Category Archives: Tools

Network Analysis with Palladio

This post will explore Palladio; an online digital tool that creates malleable visualizations to interpret certain formats of data.

Initially, the process of using Palladio is similar to kepler.gl; where one submits data (in this case I used .csv files) into its repository, which then converts this into data that is readable through the program to plot one’s points to their specifications. Palladio is not a full-fledged mapping tool; but rather, it uses the data to create connections and visualizations of patterns, similar to Voyant, a text-mining tool. In my exploration of the program, I utilized data surrounding the interviews of formerly-enslaved people in Alabama, creating “network maps” and “network graphs,” mainly. Although there are other functions that one can explore through this service, I mainly utilized those two.

Network maps take points which can be plotted through simple points, or through “point-to-point” plotting, which displays connecting lines through the data; indicating a path or another sort of relation between two or more points. This is useful in identifying patterns within geographical data, but the full or specified metadata is not displayed, as that is not the primary function of Palladio. It is more about the overarching connections present in the data, which the next tool I utilized exemplifies further.

There are other customization features in the “map” section, being split up into “tiles” and “shapes.” Tiles mostly shows geographic, more 3-D means of representing a space; through terrain, streets, satellite imagery, infrastructure, and custom tiles that the user can insert! Shapes allows the user to insert shapes that presumably indicate signifiers determined by the user. This system is open-ended enough for the user to do anything they want with it; whether it is for emphasis or to serve as a key/legend.

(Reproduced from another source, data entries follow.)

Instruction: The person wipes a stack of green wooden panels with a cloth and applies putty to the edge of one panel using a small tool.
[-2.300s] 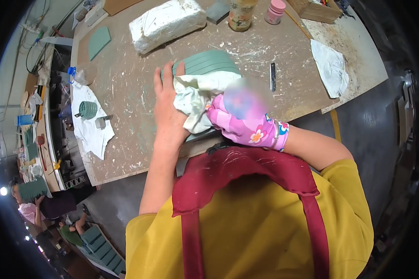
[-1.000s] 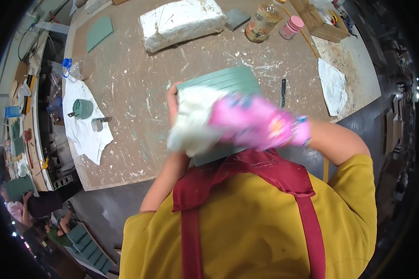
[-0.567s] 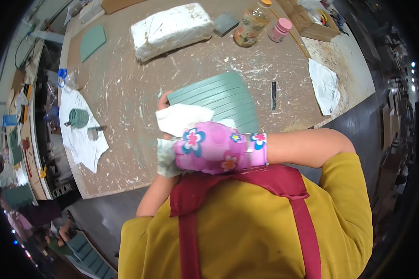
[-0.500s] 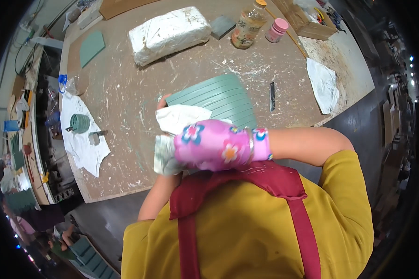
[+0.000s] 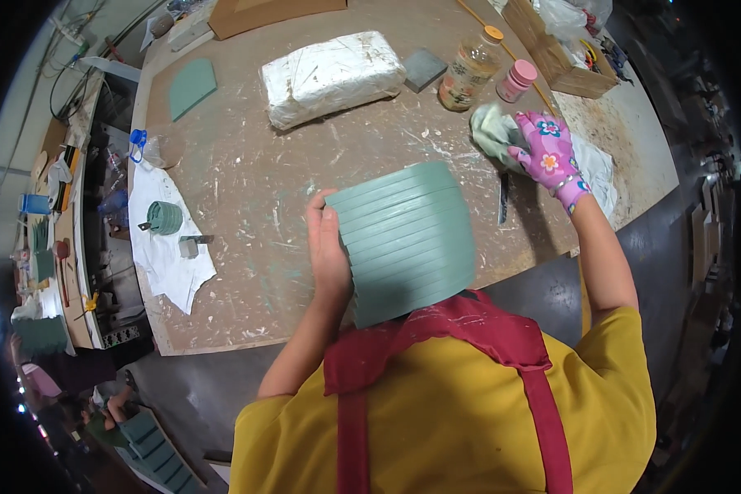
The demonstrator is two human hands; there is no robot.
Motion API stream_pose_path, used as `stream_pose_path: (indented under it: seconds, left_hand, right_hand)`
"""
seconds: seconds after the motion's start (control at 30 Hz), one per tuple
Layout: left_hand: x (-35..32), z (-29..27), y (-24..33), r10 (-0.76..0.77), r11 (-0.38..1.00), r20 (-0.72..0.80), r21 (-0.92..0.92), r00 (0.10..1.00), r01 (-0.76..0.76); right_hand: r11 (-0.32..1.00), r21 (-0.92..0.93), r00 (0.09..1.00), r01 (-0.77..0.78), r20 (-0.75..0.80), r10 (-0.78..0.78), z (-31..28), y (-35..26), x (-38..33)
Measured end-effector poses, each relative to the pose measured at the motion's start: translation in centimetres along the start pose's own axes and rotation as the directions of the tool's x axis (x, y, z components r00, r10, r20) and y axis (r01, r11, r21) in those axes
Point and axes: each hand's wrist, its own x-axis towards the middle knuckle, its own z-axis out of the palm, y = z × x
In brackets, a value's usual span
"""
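A green slatted panel, with curved corners and parallel grooves across its face, is tilted up against the near side of the table, close to my apron. My bare left hand grips its left edge, thumb along the side and the other fingers partly hidden behind. My right hand, in a pink flowered glove, is out over the right part of the table. It is closed on a crumpled, green-stained white cloth. Under the right hand lies a second white cloth, partly covered. A dark narrow blade lies nearby.
A white wrapped block, a grey block, a glass bottle and a pink jar stand at the back. On the left, a white sheet bears a green cup. A wooden box sits back right.
My right hand has swung from across my left hand out to the right, carrying the stained cloth. White cloth no longer covers the panel, and its grooved face shows.
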Motion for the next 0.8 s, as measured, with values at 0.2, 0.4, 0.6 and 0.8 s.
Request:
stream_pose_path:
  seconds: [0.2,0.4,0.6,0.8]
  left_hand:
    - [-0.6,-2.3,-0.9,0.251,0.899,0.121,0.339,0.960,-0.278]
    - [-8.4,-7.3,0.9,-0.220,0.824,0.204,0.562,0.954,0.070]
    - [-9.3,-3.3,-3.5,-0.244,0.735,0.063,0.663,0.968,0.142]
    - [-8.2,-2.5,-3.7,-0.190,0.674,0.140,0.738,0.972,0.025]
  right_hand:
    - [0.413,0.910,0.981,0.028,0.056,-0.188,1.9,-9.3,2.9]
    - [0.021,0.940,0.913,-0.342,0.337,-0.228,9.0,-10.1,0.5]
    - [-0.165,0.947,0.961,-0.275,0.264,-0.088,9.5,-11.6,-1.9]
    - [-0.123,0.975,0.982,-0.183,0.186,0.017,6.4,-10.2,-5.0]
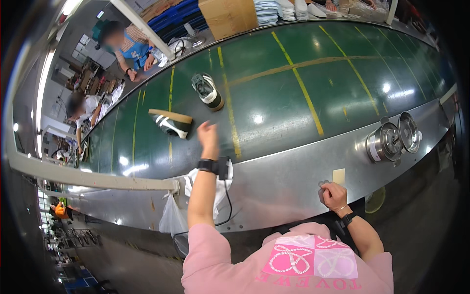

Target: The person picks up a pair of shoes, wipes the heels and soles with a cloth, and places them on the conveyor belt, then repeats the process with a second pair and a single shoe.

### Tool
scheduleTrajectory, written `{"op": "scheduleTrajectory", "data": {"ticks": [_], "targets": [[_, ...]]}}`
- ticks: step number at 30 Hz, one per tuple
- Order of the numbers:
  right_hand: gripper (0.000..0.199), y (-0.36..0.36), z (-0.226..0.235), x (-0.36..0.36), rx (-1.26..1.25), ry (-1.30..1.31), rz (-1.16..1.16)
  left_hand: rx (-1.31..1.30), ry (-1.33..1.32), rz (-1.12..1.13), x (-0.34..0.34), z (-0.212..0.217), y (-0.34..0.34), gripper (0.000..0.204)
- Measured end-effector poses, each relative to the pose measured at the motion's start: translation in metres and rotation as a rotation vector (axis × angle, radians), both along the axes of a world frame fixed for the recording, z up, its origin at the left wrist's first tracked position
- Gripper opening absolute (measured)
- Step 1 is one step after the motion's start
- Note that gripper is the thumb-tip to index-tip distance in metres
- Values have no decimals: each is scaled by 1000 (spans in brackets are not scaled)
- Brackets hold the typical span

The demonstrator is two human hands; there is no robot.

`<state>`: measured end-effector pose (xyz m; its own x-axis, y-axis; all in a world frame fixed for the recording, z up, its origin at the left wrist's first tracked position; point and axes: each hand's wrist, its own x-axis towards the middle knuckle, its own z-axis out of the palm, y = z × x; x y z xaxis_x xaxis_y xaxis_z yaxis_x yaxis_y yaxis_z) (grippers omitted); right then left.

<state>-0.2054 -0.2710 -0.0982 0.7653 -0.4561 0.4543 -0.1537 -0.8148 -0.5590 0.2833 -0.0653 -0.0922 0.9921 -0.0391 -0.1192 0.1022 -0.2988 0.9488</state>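
Over the green conveyor belt (pixel 259 108), my left hand (pixel 208 136) reaches out with loosely bent fingers, partly apart, and nothing visible in it. Just beyond it are two dark shoes with white stripes. One shoe (pixel 171 123) lies tipped on its side, its tan sole toward the far side. The other shoe (pixel 207 91) stands on its sole farther off, laces up. My right hand (pixel 334 197) is closed in a fist low over the metal ledge (pixel 279 181), beside a pale yellow square block (pixel 339 176). What its fingers hold, if anything, is hidden.
A steel pot (pixel 384 143) and its round lid (pixel 409 132) are on the ledge to the right. White plastic bags (pixel 172 215) hang by a pale metal bar (pixel 98 174) at left. Across the belt are a cardboard box (pixel 227 18) and a person in a blue apron (pixel 136 51).
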Motion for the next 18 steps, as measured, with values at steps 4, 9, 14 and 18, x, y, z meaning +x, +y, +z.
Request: {"op": "scheduleTrajectory", "data": {"ticks": [4,9,14,18], "targets": [[18,-9,-2,-2,-12,-30,-159,173,54,439,91,-40,70,71],[29,-13,-15,-10,-21,38,-387,-60,204,466,152,-69,127,103],[59,-15,-7,-13,88,224,-394,-213,219,294,179,-94,109,57],[65,-19,0,-6,38,290,-428,-17,-100,236,168,-63,62,28]]}}
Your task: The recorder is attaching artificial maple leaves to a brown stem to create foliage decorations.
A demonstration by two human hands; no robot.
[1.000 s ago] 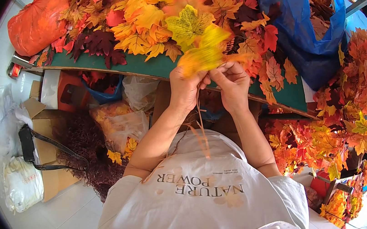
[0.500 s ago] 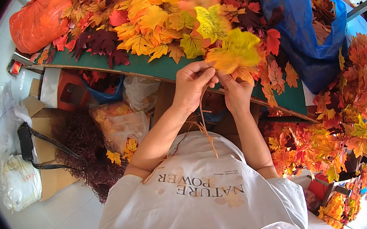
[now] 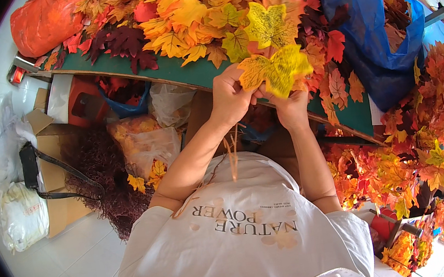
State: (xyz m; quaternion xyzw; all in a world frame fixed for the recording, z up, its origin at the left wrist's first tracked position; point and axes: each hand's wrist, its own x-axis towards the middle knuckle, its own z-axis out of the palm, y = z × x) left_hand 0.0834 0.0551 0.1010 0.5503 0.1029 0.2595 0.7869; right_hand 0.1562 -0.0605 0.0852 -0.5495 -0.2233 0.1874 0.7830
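Evidently, the bench (image 3: 170, 75) keeps our leaf heap (image 3: 185, 15) within reach, while a blue bag (image 3: 347, 7) at right gathers rusty leaves (image 3: 394, 31). Over the near edge, our left hand (image 3: 230, 100) pinches the yellow leaf spray (image 3: 290, 69) low, seemingly steadying it; its foliage hides how our right hand (image 3: 293, 110) grips, so we cannot tell. Thin stems (image 3: 234, 162) dangle nearer us.

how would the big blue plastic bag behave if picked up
The blue bag is probably floppy, given its creased plastic; likely light for its size, as leaves show inside; and might spill if tipped, since its mouth gapes.
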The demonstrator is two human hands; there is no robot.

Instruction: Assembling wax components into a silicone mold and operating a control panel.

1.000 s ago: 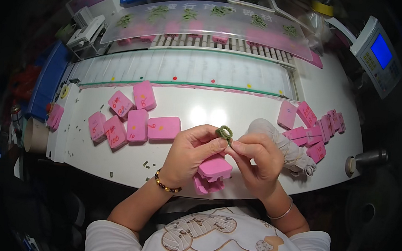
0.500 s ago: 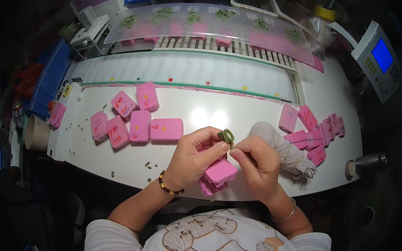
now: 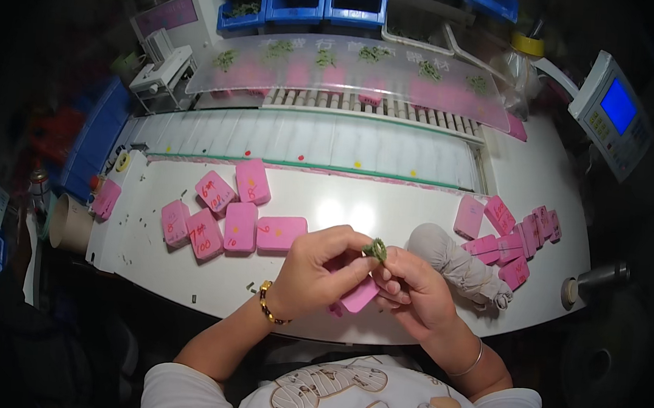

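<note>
Above the table's front edge, my left hand [image 3: 322,268] pinches a small green ring-shaped piece [image 3: 375,248], perhaps wax, between thumb and forefinger. The thumb and forefinger of my right hand [image 3: 423,294] close on the same piece from the right; its other fingers curl below. Under the hands sits a pink block [image 3: 358,296], mostly covered; whether the left fingers also grip it I cannot tell. A grey cloth bundle [image 3: 455,266], tied at one end, lies just right of my right hand.
Marked pink blocks [image 3: 240,227] lie at the left; several more [image 3: 502,246] cluster at the right. Green bits are scattered on the tabletop. A glass-edged panel [image 3: 309,138], rollers [image 3: 327,100] and a translucent shelf with green clusters stretch behind. A dark cylinder [image 3: 603,267] and a screen unit [image 3: 614,110] stand right.
My right fingers have moved up and in against the green piece, which has turned. My left hand has shifted little. The pink block is more covered. The whole view has tilted, lowering the table slightly.
</note>
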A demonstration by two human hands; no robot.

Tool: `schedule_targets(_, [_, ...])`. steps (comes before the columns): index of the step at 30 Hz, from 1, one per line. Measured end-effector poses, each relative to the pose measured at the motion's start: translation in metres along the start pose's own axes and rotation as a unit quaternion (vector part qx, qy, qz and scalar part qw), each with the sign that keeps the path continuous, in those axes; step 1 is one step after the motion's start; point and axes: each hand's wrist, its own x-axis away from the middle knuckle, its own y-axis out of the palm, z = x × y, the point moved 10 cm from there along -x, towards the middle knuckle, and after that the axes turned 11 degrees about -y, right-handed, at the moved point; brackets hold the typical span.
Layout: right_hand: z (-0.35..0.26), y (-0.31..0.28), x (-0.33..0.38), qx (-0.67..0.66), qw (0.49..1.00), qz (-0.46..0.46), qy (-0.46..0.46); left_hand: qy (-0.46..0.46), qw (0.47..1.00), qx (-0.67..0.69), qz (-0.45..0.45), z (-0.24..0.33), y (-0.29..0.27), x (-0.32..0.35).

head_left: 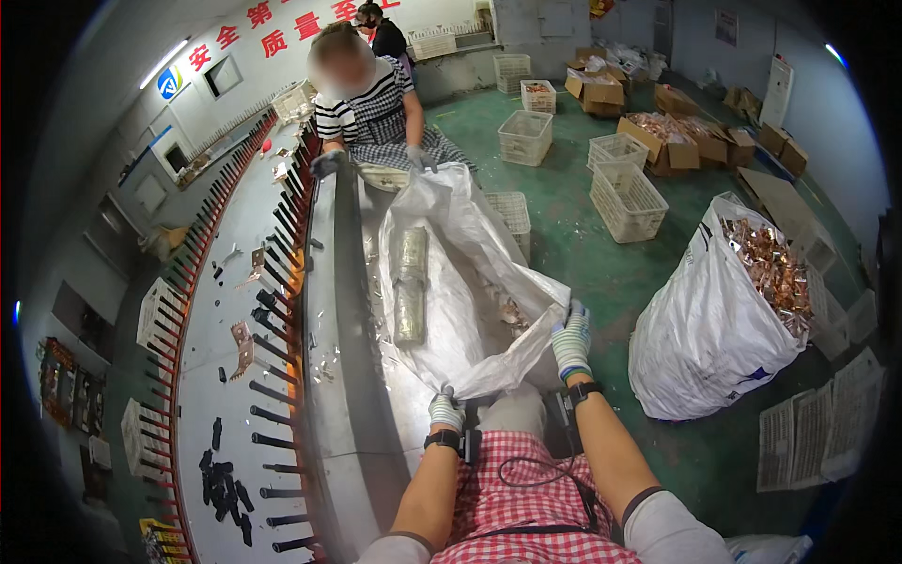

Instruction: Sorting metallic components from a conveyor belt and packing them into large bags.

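- The white woven sack (pixel 442 282) lies stretched lengthwise along the metal trough (pixel 343 376) beside the worktop (pixel 211 357), its near mouth held by the person, its far end by a co-worker (pixel 371 103) in a striped top.
- The left hand (pixel 445 411) grips the lower-left edge of the mouth, gloved fingers clamped on the fabric; the right hand (pixel 571 338) pinches the upper-right edge, fingers closed on the rim.
- Inside, a pale cylindrical bundle (pixel 410 287) rests mid-length, with a few copper-coloured scraps (pixel 512 315) nearer the mouth.
- To handle this well, I judge both grips should stay high and evenly tensioned; slack on one side could let the contents slide out.
- A full sack of copper pieces (pixel 723 310) stands well apart on the green floor (pixel 583 254); the movement should be kept clear of it.
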Motion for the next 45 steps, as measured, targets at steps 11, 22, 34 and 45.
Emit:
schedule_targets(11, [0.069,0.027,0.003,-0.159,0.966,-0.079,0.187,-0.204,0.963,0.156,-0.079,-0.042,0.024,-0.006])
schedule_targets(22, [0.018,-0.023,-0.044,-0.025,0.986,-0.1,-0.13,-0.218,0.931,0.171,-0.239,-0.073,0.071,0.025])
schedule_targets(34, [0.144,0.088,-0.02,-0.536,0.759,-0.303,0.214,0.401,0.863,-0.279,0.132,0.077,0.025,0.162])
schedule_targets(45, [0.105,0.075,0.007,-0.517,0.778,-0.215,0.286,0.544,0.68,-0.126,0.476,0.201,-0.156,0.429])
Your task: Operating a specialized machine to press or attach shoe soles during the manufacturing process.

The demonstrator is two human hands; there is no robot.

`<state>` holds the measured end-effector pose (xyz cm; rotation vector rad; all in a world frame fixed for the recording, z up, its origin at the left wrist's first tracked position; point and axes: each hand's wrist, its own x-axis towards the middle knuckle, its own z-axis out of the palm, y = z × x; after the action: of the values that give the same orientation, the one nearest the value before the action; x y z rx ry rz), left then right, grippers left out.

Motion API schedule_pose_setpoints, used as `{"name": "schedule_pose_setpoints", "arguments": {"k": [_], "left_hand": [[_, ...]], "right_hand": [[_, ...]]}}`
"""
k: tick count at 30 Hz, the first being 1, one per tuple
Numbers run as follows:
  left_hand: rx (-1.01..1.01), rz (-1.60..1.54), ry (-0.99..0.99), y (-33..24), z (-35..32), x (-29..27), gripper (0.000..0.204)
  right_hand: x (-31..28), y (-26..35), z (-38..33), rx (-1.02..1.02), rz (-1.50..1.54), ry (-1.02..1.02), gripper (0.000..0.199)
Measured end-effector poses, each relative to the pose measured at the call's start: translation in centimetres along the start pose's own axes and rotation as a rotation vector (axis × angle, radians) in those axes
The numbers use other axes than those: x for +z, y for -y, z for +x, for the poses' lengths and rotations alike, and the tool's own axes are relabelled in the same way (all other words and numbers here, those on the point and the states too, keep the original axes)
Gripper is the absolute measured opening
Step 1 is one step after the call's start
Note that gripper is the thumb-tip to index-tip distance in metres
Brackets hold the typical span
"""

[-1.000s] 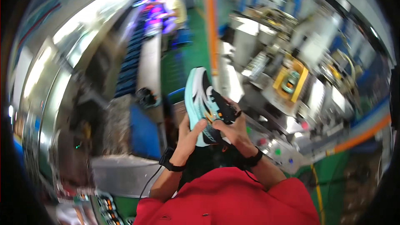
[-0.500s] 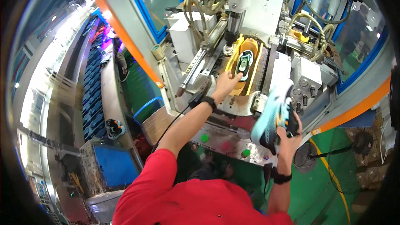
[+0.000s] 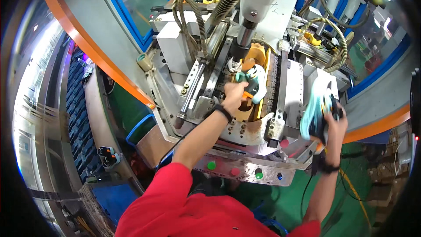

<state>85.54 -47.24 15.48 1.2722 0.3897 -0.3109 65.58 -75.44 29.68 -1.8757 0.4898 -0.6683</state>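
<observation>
My left hand (image 3: 235, 93) reaches into the grey press machine (image 3: 263, 0) and grips a teal and white shoe (image 3: 253, 81) that sits in the yellow mould cavity (image 3: 258, 57) under the press ram. My right hand (image 3: 332, 120) is raised at the machine's right side and holds a second light-teal shoe (image 3: 319, 105) upright, sole turned to the left. Both wrists wear black bands.
A steel front panel (image 3: 245, 171) with green, red and blue buttons runs below the mould. Ribbed hoses (image 3: 193, 8) loop over the machine top. An orange rail (image 3: 96, 61) borders the left; a blue conveyor with shoes (image 3: 83, 118) lies far left. The floor is green.
I turned from the aisle to the press. My left hand moved from the mould's edge deeper in and closed on the shoe there; the right hand keeps its shoe, now raised.
</observation>
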Motion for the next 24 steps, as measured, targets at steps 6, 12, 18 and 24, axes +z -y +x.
{"name": "schedule_pose_setpoints", "arguments": {"k": [6,12,18,24], "left_hand": [[-0.093,-0.226,0.254,-3.6,-17.8,-9.7,0.018],[0.122,0.033,-0.018,-5.4,-29.1,-20.6,0.026],[0.275,-0.129,-0.327,-3.4,-35.4,-24.7,0.027],[0.324,-0.243,-0.501,-0.1,-36.8,-24.5,0.019]], "right_hand": [[14.9,2.7,10.6,-0.048,-0.452,0.359,0.059],[31.7,-3.1,9.8,-0.054,-0.676,0.342,0.037],[35.8,-7.5,8.3,-0.022,-0.747,0.230,0.049],[27.3,0.8,-6.3,-0.474,-0.315,0.331,0.027]]}}
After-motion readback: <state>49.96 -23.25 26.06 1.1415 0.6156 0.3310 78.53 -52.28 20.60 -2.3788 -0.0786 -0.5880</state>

Moving on to the “tables” section, Network Graphing takes the data one submitted, and identifies themes based on one’s parameters they documented. For instance, when exploring the interviews of formerly-enslaved people, one can find connections between the sexes and topics they discussed during their interviews, age groupings, region in which the interviews took place, and other combinations that one wishes to explore further (mostly between one set of data columns within the overall document). This essentially functions as an interconnected web, creating connections for the data entries so identifiable patterns can emerge and be interpreted by the user. It is all accessible, easy to adjust, and quite flexible in what it can do! Some screenshots will be attached at the bottom of this post to give you a sense of what I am describing. Due to the volume of data, these screenshots are representing the visualizations that Palladio can produce, rather than the content itself.

There are also other visualization methods, such as “galleries” and other formats for tables. I did not utilize these functions, so although I cannot describe their functionality in-depth, it is worth mentioning that there are a variety of ways to represent user data.

Overall, Palladio enabled me to generate context and seek patterns in the data that I may have otherwise not spotted! The user experience was the best for me during my analysis of type of enslavement corresponding to the topics that were brought up in the respective interviews through network graphing. Although overwhelming at first, organizing the data through dragging circles to desired locations within the space (another great feature) enabled me to identify patterns of lingo, priorities, and the hierarchy of each condition represented in the data. It was something I was not entirely expecting, mostly because I did not know what to expect out of this program. It was surprising, and something that would have been possible through manual review; just not on this scale. This kind of technology is interesting, and something that I want to utilize more often.

Comparing Digital Tools (Voyant, kepler.gl, and Palladio)

Over the last few weeks, I have been exploring a variety of tools that are utilized in the Digital Humanities to read, interpret, map, and visualize data.  Among these tools are “Voyant,” “kepler.gl,” and “Palladio.” This post will explore what each program does, my experiences with all three, and how I will approach utilizing these tools moving forward. As I am gaining a better understanding of digital tools and the Digital Humanities as a field, it has been really interesting to observe the capabilities of these programs!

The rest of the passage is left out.